# ASSIGNMENT
Here is the task for the records below: repeat exactly the lines from the one with "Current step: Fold" to the one with "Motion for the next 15", both included, and nothing else.

Start of SUPPLIED MATERIAL

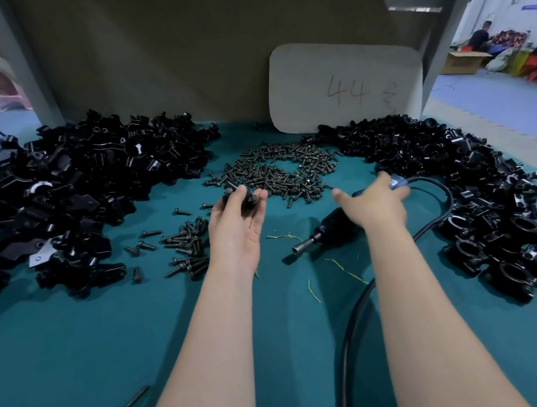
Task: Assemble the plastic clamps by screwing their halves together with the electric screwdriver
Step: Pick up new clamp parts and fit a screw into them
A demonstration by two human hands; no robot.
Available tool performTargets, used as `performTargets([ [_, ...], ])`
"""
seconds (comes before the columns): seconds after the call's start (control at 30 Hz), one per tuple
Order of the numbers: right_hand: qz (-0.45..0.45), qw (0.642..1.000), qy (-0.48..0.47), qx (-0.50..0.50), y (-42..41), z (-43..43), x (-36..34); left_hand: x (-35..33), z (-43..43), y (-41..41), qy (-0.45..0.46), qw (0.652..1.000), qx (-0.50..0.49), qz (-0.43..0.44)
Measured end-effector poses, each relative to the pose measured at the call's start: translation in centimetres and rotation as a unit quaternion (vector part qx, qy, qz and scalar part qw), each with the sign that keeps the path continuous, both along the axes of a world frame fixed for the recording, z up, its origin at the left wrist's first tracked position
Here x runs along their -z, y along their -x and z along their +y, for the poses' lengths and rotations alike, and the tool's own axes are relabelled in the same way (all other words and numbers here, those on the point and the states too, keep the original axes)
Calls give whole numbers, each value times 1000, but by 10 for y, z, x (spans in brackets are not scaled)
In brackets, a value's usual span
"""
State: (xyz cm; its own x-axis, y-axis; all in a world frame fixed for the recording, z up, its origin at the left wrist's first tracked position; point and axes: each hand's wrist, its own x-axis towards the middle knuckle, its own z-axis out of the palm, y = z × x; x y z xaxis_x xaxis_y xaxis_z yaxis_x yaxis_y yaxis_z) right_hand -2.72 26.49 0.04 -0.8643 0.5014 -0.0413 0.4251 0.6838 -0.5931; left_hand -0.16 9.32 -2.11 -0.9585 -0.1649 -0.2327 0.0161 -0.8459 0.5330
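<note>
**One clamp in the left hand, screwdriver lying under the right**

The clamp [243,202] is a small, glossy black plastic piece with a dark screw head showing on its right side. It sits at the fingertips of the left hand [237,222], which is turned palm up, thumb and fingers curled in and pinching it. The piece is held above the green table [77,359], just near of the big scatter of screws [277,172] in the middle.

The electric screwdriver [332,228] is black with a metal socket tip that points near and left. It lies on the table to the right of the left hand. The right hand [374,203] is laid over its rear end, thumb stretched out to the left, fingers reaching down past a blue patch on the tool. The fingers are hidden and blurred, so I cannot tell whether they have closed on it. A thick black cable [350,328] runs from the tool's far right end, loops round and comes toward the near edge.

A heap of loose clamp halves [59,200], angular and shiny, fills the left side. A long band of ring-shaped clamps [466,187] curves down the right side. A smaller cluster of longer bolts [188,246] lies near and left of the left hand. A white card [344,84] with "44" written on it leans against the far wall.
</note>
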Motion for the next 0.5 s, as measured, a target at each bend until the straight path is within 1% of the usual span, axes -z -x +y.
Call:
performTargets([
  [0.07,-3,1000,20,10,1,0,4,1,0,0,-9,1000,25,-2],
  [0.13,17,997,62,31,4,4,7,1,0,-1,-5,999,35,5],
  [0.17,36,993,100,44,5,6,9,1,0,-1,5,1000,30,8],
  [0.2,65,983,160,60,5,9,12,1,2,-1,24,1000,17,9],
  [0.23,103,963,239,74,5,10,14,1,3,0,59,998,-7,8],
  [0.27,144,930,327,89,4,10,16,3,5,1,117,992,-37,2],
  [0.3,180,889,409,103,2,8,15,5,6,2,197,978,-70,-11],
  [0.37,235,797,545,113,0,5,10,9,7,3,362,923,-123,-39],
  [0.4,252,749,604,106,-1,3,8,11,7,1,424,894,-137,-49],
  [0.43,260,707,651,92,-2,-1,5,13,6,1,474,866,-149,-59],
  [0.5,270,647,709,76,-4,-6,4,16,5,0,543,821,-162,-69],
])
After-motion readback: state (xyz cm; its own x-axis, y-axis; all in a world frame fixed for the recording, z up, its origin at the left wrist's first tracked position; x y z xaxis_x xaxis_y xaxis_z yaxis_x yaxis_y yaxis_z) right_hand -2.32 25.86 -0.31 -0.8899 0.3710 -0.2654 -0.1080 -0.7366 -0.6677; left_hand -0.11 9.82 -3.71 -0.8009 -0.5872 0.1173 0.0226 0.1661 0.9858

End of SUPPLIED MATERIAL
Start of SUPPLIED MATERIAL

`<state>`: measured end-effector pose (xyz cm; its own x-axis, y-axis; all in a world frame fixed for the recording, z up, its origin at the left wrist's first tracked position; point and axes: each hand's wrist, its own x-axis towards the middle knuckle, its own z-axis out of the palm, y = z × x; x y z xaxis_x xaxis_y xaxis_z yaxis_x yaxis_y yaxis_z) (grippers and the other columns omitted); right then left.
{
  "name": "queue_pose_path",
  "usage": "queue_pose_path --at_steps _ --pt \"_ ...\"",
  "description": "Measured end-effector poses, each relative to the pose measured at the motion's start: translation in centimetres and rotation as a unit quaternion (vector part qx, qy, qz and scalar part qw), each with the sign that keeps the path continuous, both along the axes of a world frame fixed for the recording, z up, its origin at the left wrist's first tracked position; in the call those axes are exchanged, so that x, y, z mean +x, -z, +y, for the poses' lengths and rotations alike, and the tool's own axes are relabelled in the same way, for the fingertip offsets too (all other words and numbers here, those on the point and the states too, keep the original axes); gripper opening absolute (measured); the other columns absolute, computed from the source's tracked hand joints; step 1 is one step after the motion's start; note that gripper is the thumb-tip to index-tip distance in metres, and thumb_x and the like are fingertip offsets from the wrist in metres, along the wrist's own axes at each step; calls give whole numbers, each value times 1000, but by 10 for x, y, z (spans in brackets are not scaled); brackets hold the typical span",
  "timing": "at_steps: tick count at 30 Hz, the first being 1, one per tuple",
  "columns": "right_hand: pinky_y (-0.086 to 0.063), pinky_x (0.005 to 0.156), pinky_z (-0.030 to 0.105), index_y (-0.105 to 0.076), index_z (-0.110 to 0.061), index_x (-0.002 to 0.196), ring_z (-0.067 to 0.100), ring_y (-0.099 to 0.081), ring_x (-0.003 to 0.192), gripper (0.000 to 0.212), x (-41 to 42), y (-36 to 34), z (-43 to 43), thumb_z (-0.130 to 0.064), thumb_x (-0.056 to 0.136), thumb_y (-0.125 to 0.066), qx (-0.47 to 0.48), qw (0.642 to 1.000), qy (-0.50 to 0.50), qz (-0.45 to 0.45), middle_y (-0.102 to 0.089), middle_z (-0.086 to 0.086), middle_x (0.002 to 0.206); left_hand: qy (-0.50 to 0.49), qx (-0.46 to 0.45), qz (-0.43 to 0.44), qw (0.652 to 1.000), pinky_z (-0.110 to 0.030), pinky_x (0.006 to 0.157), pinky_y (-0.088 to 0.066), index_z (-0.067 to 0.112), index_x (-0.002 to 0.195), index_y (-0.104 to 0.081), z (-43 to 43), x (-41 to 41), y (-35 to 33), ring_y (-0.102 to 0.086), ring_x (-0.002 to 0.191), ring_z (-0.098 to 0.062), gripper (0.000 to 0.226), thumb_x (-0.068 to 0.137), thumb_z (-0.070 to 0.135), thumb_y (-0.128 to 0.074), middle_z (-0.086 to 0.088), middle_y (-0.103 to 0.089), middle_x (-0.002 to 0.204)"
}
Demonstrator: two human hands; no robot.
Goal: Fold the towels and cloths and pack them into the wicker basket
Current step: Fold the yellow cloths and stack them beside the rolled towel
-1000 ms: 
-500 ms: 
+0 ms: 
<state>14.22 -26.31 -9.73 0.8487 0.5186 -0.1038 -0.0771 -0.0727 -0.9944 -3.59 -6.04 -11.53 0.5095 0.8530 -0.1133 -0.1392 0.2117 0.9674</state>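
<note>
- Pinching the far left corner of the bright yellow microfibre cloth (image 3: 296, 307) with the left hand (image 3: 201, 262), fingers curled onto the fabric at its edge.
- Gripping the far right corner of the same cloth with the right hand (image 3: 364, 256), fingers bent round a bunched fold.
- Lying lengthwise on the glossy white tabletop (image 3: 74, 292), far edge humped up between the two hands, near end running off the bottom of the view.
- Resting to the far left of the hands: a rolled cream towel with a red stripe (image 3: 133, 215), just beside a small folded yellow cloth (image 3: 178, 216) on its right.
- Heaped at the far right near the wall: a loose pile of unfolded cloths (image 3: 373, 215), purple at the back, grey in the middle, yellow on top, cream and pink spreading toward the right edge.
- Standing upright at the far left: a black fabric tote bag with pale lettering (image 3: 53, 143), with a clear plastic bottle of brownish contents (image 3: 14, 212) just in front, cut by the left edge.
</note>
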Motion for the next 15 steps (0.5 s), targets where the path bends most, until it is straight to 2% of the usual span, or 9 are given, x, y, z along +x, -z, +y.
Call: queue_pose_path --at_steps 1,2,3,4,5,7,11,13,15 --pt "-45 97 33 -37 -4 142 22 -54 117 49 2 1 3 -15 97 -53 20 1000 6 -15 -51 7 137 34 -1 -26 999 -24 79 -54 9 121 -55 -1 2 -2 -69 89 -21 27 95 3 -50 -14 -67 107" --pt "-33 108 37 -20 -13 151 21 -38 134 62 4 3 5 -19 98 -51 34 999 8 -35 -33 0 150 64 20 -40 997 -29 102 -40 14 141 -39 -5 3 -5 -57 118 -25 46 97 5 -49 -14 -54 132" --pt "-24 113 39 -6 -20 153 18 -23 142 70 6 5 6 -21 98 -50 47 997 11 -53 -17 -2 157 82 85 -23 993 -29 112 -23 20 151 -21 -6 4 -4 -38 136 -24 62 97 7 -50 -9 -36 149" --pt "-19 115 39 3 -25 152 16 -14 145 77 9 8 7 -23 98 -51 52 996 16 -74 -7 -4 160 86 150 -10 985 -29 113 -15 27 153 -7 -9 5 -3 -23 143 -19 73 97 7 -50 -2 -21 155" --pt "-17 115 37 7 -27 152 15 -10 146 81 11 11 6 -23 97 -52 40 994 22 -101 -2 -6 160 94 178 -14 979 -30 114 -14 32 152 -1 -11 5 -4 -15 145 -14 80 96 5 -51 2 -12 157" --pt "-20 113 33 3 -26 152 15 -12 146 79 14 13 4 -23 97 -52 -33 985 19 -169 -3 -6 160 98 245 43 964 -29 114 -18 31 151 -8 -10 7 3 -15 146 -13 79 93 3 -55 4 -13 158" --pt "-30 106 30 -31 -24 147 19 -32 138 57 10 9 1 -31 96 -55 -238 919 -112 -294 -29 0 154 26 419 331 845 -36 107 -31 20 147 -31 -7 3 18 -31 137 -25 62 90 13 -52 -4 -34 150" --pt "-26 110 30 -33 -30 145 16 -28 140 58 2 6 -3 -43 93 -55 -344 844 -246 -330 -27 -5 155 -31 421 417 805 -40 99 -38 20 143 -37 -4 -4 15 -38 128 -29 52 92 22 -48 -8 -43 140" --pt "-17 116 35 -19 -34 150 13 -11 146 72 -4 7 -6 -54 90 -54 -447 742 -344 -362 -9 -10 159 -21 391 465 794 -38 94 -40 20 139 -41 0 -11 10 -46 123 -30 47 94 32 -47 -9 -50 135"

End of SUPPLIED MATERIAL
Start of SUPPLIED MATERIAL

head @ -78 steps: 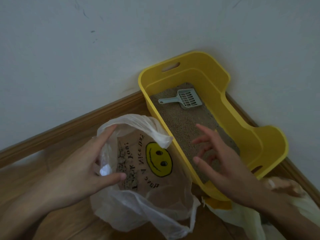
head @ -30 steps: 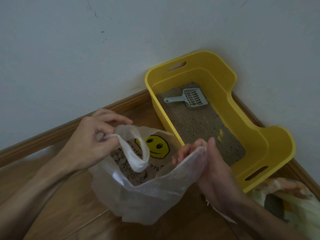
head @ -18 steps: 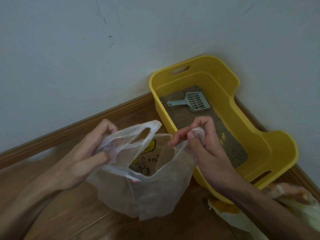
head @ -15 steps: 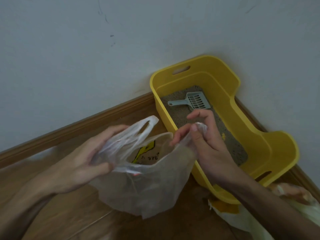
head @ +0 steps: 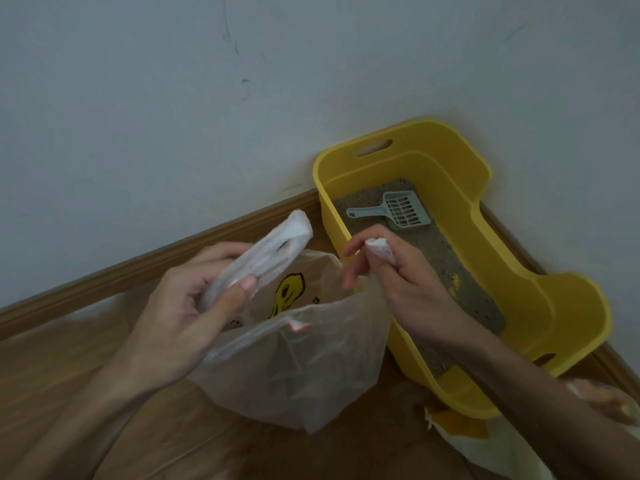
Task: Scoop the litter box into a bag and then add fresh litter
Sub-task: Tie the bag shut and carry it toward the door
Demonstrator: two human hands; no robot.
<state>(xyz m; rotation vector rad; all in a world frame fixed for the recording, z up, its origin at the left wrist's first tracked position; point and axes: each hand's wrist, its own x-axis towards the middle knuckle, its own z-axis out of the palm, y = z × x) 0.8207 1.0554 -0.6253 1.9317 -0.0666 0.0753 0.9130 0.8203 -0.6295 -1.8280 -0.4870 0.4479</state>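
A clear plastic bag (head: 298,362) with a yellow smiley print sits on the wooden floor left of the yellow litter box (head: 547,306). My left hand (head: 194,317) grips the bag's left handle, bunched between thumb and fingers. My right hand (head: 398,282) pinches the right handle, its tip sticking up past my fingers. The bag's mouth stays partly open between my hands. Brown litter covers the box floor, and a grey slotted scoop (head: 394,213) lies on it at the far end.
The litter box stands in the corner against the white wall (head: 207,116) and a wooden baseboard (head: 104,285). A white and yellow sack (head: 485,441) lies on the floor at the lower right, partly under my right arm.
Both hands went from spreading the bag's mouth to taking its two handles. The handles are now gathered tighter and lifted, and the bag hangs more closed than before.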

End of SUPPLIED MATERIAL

# RESPONSE TO THIS EXERCISE
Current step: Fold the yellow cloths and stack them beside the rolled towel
-1000 ms: 
-500 ms: 
+0 ms: 
<state>14.22 -26.31 -9.73 0.8487 0.5186 -0.1038 -0.0771 -0.0727 -0.9944 -3.59 -6.04 -11.53 0.5095 0.8530 -0.1133 -0.1392 0.2117 0.9674</state>
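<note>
- Pinching the far left corner of the bright yellow microfibre cloth (image 3: 296, 307) with the left hand (image 3: 201, 262), fingers curled onto the fabric at its edge.
- Gripping the far right corner of the same cloth with the right hand (image 3: 364, 256), fingers bent round a bunched fold.
- Lying lengthwise on the glossy white tabletop (image 3: 74, 292), far edge humped up between the two hands, near end running off the bottom of the view.
- Resting to the far left of the hands: a rolled cream towel with a red stripe (image 3: 133, 215), just beside a small folded yellow cloth (image 3: 178, 216) on its right.
- Heaped at the far right near the wall: a loose pile of unfolded cloths (image 3: 373, 215), purple at the back, grey in the middle, yellow on top, cream and pink spreading toward the right edge.
- Standing upright at the far left: a black fabric tote bag with pale lettering (image 3: 53, 143), with a clear plastic bottle of brownish contents (image 3: 14, 212) just in front, cut by the left edge.
</note>
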Motion for the next 15 steps (0.5 s), targets where the path bends most, until it is straight to 2% of the usual span, or 9 are given, x, y, z along +x, -z, +y.

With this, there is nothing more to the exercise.